Please report how many lines in the following material hold the string "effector", giving only the number.

++++ Data extract

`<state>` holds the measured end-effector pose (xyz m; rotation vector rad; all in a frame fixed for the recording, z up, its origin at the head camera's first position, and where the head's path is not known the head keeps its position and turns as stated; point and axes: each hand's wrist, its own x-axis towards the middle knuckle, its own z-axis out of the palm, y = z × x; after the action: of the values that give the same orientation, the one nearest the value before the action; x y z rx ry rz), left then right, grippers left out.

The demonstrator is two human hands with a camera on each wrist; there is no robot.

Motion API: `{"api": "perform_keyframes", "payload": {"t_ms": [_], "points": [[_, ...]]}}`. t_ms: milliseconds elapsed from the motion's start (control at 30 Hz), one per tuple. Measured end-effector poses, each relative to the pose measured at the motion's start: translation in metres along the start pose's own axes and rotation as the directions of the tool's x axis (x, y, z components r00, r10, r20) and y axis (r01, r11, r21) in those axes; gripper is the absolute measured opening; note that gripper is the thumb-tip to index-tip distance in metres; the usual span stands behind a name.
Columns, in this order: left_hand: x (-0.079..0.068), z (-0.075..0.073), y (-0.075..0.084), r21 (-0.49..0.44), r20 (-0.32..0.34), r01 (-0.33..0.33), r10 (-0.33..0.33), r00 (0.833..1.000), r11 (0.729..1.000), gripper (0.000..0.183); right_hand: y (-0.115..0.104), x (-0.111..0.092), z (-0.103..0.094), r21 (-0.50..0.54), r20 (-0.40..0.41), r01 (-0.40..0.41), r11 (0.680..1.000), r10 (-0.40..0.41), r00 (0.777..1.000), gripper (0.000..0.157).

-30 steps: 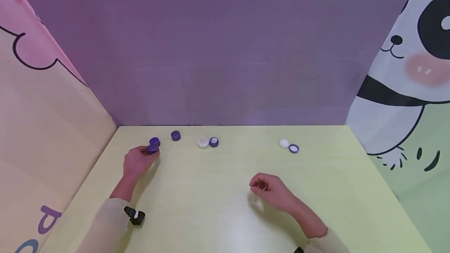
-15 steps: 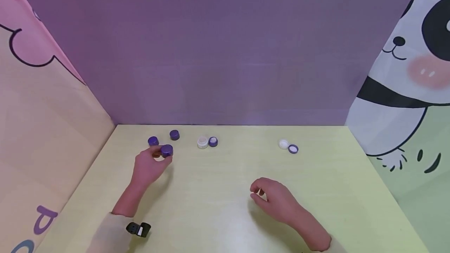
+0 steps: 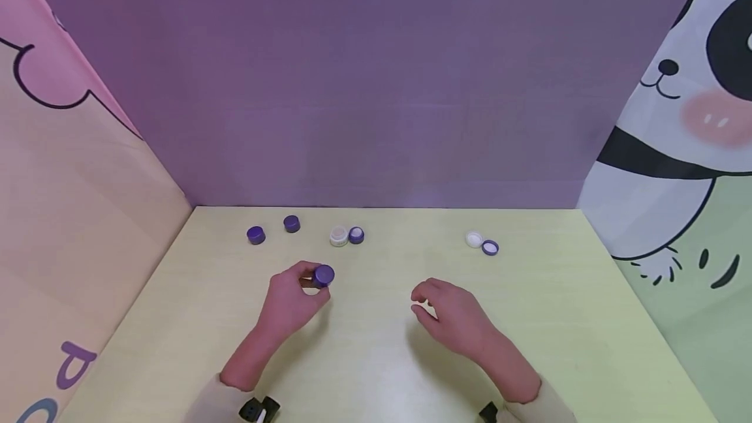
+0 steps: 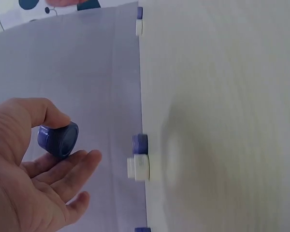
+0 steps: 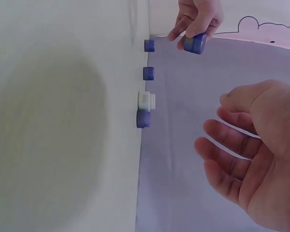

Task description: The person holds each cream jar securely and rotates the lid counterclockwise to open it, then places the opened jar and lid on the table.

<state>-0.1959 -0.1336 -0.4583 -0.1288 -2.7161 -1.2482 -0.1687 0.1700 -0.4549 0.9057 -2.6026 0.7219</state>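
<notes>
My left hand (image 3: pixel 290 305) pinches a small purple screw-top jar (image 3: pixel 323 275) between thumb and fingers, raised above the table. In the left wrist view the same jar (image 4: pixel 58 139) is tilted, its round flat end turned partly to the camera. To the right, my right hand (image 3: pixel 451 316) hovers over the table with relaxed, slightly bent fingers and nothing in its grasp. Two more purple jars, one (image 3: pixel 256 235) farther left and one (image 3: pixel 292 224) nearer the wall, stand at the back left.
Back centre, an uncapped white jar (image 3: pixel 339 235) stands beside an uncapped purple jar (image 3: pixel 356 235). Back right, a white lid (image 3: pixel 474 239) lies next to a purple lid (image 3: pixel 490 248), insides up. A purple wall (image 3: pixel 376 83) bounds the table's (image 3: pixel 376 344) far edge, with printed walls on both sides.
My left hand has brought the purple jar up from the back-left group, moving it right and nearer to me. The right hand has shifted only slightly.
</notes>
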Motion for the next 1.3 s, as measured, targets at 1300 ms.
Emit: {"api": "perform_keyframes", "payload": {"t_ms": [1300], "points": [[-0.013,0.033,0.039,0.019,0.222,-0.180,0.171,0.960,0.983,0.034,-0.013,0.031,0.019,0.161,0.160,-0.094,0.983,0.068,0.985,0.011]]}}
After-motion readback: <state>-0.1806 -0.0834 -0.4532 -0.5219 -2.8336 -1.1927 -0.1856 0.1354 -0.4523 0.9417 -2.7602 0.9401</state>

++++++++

Output of the exercise:
2